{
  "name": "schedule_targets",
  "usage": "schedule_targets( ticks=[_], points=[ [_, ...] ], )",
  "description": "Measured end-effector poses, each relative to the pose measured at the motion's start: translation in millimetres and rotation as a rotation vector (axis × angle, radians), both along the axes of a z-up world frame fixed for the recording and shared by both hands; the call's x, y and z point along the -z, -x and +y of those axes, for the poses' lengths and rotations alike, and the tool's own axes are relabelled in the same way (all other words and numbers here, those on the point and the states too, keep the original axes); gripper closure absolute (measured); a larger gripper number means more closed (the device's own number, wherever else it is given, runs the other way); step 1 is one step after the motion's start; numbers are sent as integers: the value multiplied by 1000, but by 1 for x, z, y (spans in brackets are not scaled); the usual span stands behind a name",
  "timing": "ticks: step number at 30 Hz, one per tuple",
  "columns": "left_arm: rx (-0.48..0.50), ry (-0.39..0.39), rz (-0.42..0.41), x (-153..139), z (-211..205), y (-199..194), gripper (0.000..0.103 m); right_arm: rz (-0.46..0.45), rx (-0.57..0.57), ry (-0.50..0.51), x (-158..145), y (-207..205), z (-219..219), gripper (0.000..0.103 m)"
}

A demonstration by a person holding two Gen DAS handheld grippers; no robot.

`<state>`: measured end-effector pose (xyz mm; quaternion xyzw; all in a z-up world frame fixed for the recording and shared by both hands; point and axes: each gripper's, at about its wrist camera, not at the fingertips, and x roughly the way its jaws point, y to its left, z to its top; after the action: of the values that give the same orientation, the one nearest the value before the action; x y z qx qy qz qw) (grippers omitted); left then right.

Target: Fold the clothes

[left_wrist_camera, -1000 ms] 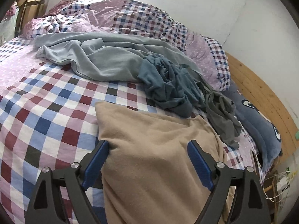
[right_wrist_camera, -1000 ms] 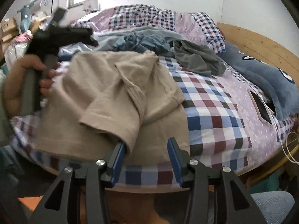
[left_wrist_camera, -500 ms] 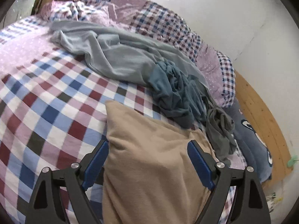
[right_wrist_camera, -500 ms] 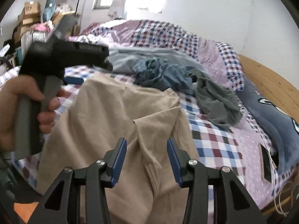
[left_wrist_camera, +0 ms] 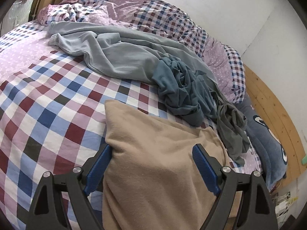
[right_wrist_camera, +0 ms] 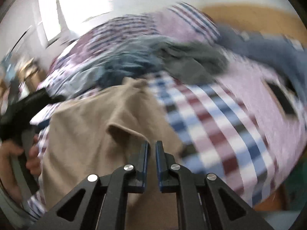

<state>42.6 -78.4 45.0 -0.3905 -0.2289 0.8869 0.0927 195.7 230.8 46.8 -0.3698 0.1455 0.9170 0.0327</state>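
A tan shirt (left_wrist_camera: pixel 153 163) lies on the checked bedsheet (left_wrist_camera: pixel 48 105) at the near edge of the bed, and it is the garment being folded. Behind it sits a heap of unfolded clothes: a pale grey-blue garment (left_wrist_camera: pixel 115 57), a crumpled teal one (left_wrist_camera: pixel 180 88) and a dark grey one (left_wrist_camera: pixel 232 130) beside a blue pillow (left_wrist_camera: pixel 268 143).

The left gripper (left_wrist_camera: pixel 151 172) has its fingers spread wide, one on each side of the tan shirt's near end; the cloth lies between them but the pads do not press on it. In the right wrist view, the person's hand (right_wrist_camera: pixel 11 159) holds this tool at the shirt's left edge.

The right gripper (right_wrist_camera: pixel 151 153) is closing, its fingers almost pressed together with only a thin slit left. The view is smeared by motion, and its tips sit over the tan cloth near a raised fold (right_wrist_camera: pixel 122 132). Whether a layer of fabric is caught in the slit cannot be told.

The step in hand looks like taking hold of one side of the shirt to lay it across the body. The next move likely calls for a firm pinch on the cloth edge by the right tool, then a steady carry over the middle while the left side keeps the rest flat. A pinch that takes too little fabric could slip.
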Motion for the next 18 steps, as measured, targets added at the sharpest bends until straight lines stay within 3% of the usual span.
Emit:
schedule_targets(
  ticks=[4, 6, 18],
  points=[
    [4, 0, 1, 0, -1, 0, 15, -54, 139, 94, 10, -6, 39, 93],
    [5, -1, 0, 0, -1, 0, 15, -59, 152, 87, 8, -7, 45, 93],
    [13, -12, -10, 0, -2, 0, 15, -4, -138, -91, -10, 2, -26, 89]
  ],
)
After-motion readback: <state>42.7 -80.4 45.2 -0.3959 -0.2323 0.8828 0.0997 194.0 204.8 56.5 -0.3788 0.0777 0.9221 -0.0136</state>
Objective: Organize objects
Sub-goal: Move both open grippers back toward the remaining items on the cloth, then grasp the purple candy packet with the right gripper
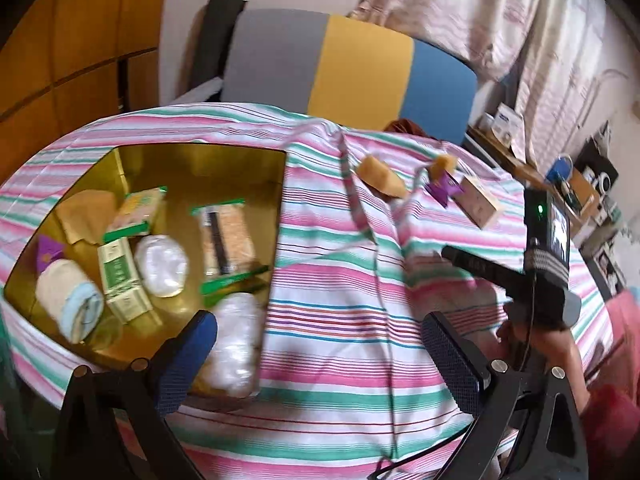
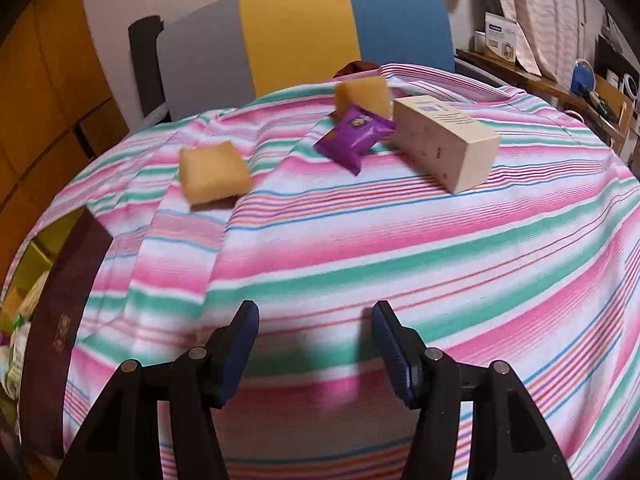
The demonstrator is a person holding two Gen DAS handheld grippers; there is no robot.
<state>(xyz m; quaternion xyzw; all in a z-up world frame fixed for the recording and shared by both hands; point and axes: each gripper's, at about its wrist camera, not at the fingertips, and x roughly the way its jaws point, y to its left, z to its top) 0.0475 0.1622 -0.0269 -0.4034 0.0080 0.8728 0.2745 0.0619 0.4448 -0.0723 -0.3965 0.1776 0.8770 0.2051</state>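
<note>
Two tools spread and empty, left tool point(image 1: 320, 344), right tool point(image 2: 314, 328), gold box point(image 2: 36, 248) cut off.

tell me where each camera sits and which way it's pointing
Left wrist: rides the left claw, angled down at the gold box of packets; its open blue pads, the right claw and a hand show.
Right wrist: rides the right claw, angled down across the striped cloth; only its own empty, open pads show.
Shared: cloth, two yellow sponges, purple packet, cream carton, tricolour chair.
</note>
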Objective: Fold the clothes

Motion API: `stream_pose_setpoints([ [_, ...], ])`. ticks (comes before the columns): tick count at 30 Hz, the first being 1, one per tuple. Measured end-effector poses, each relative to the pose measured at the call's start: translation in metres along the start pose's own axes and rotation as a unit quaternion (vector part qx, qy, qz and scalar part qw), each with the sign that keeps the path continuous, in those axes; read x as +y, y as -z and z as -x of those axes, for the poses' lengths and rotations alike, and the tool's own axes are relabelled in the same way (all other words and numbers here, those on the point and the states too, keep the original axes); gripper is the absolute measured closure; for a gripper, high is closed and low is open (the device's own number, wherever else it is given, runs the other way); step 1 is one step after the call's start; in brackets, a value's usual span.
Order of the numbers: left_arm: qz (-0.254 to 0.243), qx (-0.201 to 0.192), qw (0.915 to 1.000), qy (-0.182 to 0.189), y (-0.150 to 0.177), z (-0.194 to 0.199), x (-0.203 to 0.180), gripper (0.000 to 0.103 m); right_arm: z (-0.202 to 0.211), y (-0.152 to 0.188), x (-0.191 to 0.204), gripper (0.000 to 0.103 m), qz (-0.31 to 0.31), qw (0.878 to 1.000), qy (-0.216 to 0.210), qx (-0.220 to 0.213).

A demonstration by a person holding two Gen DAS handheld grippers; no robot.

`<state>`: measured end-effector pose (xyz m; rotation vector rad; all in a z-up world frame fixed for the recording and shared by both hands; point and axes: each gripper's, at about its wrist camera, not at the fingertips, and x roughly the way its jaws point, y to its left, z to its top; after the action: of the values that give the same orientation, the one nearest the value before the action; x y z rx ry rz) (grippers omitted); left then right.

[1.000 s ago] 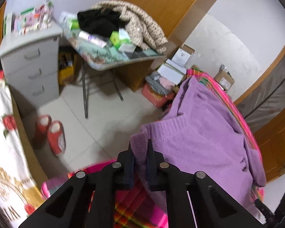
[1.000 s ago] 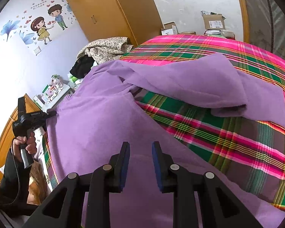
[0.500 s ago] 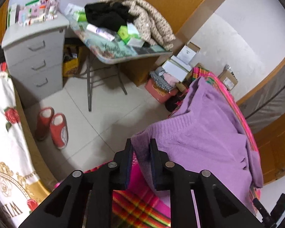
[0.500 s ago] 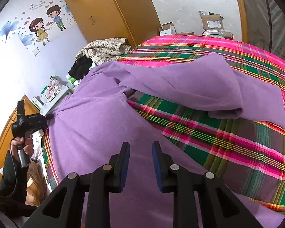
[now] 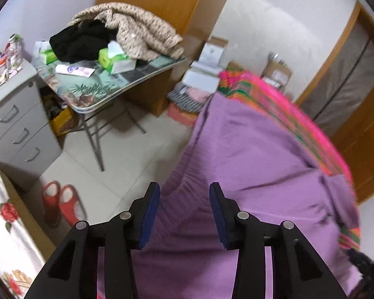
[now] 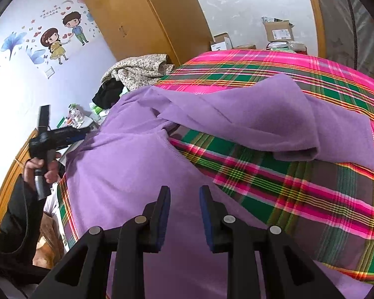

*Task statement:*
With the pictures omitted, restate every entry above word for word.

*Exercise output:*
{
  "name": "schedule_targets",
  "usage": "schedule_targets( ticks=[_], points=[ [_, ...] ], )",
  "description": "Measured end-effector poses, each relative to the pose measured at the motion's start: translation in millimetres and rotation as a rotation vector (axis × angle, radians), both along the axes of a z-up world frame fixed for the recording and shared by both hands; the call's x, y and z point along the -z, -x and +y of those axes, for the poses' lengths and rotations alike, and the tool's own axes are relabelled in the same way (all other words and numbers here, those on the point and the states too, keep the original axes); gripper closure absolute (measured); a larger gripper number means more closed (the device's own number, wherever else it is given, runs the other way); step 1 is one step after the motion's start; numbers are sent as integers: the value multiplied by 1000, but by 1 for x, z, y (spans in brackets are not scaled); the usual span stands behind a name",
  "timing": "ticks: step number at 30 Hz, one per tuple",
  "columns": "left_arm: rx (-0.48..0.50), ry (-0.39..0.39), rz (-0.42..0.41), x (-153..139), z (-211..205), y (-199..194), gripper (0.000..0.103 m); right_arm: rz (-0.46..0.45), rx (-0.57..0.57), ry (-0.50..0.51), x (-158..145), y (-207..205), z (-219..219), gripper (0.000..0.103 m)"
}

A demonstration by a person holding two Gen DAS handheld grippers; no robot.

`<state>`: measured end-effector pose (xyz mm; quaternion xyzw; all in a z-up world frame fixed for the recording and shared by both hands; point and axes: each gripper's, at about its wrist camera, not at the fingertips, and x roughly the way its jaws point, y to its left, z to its top; after the action: of the values that give the same orientation, the one nearest the value before the action; x y z qx qy qz qw) (grippers omitted); left then right.

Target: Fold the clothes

[left_wrist_camera, -1000 ms] 
[right_wrist_camera, -1000 ms] 
[left_wrist_camera, -500 ms] 
[right_wrist_camera, -500 ms] 
[left_wrist_camera, +0 ms] 
[right_wrist_camera, +0 ms] 

<state>42.6 -78.4 45.0 -0.3905 -0.2289 0.8869 0.0927 195.7 230.8 46.8 -0.3698 0.1455 0.9170 0.0327</state>
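A tan shirt (left_wrist_camera: pixel 153 163) lies on the checked bedsheet (left_wrist_camera: pixel 48 105) at the near edge of the bed, and it is the garment being folded. Behind it sits a heap of unfolded clothes: a pale grey-blue garment (left_wrist_camera: pixel 115 57), a crumpled teal one (left_wrist_camera: pixel 180 88) and a dark grey one (left_wrist_camera: pixel 232 130) beside a blue pillow (left_wrist_camera: pixel 268 143).

The left gripper (left_wrist_camera: pixel 151 172) has its fingers spread wide, one on each side of the tan shirt's near end; the cloth lies between them but the pads do not press on it. In the right wrist view, the person's hand (right_wrist_camera: pixel 11 159) holds this tool at the shirt's left edge.

The right gripper (right_wrist_camera: pixel 151 153) is closing, its fingers almost pressed together with only a thin slit left. The view is smeared by motion, and its tips sit over the tan cloth near a raised fold (right_wrist_camera: pixel 122 132). Whether a layer of fabric is caught in the slit cannot be told.

The step in hand looks like taking hold of one side of the shirt to lay it across the body. The next move likely calls for a firm pinch on the cloth edge by the right tool, then a steady carry over the middle while the left side keeps the rest flat. A pinch that takes too little fabric could slip.
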Motion for the next 18 steps, as measured, targets added at the sharpest bends until straight lines stay within 3% of the usual span.
Emit:
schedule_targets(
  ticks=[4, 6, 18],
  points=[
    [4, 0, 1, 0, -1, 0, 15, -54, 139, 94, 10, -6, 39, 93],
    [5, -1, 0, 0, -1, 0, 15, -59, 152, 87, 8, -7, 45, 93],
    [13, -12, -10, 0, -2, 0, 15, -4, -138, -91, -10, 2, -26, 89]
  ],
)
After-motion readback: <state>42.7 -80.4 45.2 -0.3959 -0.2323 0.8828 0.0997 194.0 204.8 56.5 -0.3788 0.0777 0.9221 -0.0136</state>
Objective: Organize objects
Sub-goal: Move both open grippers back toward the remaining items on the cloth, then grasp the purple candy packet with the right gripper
The demonstrator is a person holding two Gen DAS handheld grippers; there is no robot.
<state>(xyz m; quaternion xyzw; all in a z-up world frame fixed for the recording and shared by both hands; point and axes: each gripper's, at about its wrist camera, not at the fingertips, and x roughly the way its jaws point, y to its left, z to its top) 0.0475 0.1622 -0.0269 -0.4034 0.0080 0.8728 0.2745 0.0619 0.4448 -0.0723 -0.3965 0.1776 0.8770 0.2051</state>
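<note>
Two tools spread and empty, left tool point(image 1: 320, 344), right tool point(image 2: 314, 328), gold box point(image 2: 36, 248) cut off.

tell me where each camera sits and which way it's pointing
Left wrist: rides the left claw, angled down at the gold box of packets; its open blue pads, the right claw and a hand show.
Right wrist: rides the right claw, angled down across the striped cloth; only its own empty, open pads show.
Shared: cloth, two yellow sponges, purple packet, cream carton, tricolour chair.
</note>
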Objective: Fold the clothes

Motion API: `stream_pose_setpoints([ [_, ...], ])`. ticks (comes before the columns): tick count at 30 Hz, the first being 1, one per tuple. Measured end-effector poses, each relative to the pose measured at the call's start: translation in metres along the start pose's own axes and rotation as a unit quaternion (vector part qx, qy, qz and scalar part qw), each with the sign that keeps the path continuous, in those axes; read x as +y, y as -z and z as -x of those axes, for the poses' lengths and rotations alike, and the tool's own axes are relabelled in the same way (all other words and numbers here, those on the point and the states too, keep the original axes); gripper is the absolute measured closure; for a gripper, high is closed and low is open (the device's own number, wherever else it is given, runs the other way); step 1 is one step after the call's start; in brackets, a value's usual span.
Order of the numbers: left_arm: qz (-0.254 to 0.243), qx (-0.201 to 0.192), qw (0.915 to 1.000), qy (-0.182 to 0.189), y (-0.150 to 0.177), z (-0.194 to 0.199), x (-0.203 to 0.180), gripper (0.000 to 0.103 m); right_arm: z (-0.202 to 0.211), y (-0.152 to 0.188), x (-0.191 to 0.204), gripper (0.000 to 0.103 m), qz (-0.31 to 0.31), qw (0.878 to 1.000), qy (-0.216 to 0.210), qx (-0.220 to 0.213).

A demonstration by a person holding two Gen DAS handheld grippers; no robot.

`<state>`: measured end-effector pose (xyz m; rotation vector rad; all in a z-up world frame fixed for the recording and shared by both hands; point and axes: each gripper's, at about its wrist camera, not at the fingertips, and x roughly the way its jaws point, y to its left, z to its top; after the action: of the values that give the same orientation, the one nearest the value before the action; x y z rx ry rz) (grippers omitted); left then right.

[1.000 s ago] 
[1.000 s ago] 
[0.500 s ago] 
[0.500 s ago] 
[now] 
[now] 

This finishes the output.